» What you have to do: A verbatim copy of all the data is required, minus any images.
Start of The data
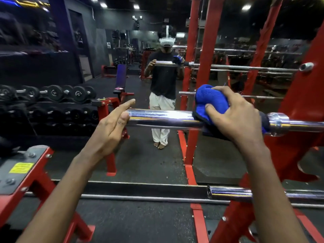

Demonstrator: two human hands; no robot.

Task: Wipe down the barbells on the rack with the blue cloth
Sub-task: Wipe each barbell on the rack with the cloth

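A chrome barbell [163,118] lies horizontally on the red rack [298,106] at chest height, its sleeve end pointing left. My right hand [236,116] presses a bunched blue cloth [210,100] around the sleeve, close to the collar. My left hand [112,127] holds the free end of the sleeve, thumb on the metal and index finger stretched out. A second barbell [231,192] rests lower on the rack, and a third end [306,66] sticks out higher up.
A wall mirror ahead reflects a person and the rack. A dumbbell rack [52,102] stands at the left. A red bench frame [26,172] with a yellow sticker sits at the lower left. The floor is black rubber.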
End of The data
» Exercise output:
Demonstrator: two human hands; no robot.

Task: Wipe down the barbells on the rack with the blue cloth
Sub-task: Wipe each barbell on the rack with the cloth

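A chrome barbell [163,118] lies horizontally on the red rack [298,106] at chest height, its sleeve end pointing left. My right hand [236,116] presses a bunched blue cloth [210,100] around the sleeve, close to the collar. My left hand [112,127] holds the free end of the sleeve, thumb on the metal and index finger stretched out. A second barbell [231,192] rests lower on the rack, and a third end [306,66] sticks out higher up.
A wall mirror ahead reflects a person and the rack. A dumbbell rack [52,102] stands at the left. A red bench frame [26,172] with a yellow sticker sits at the lower left. The floor is black rubber.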

No more output will be produced for this exercise.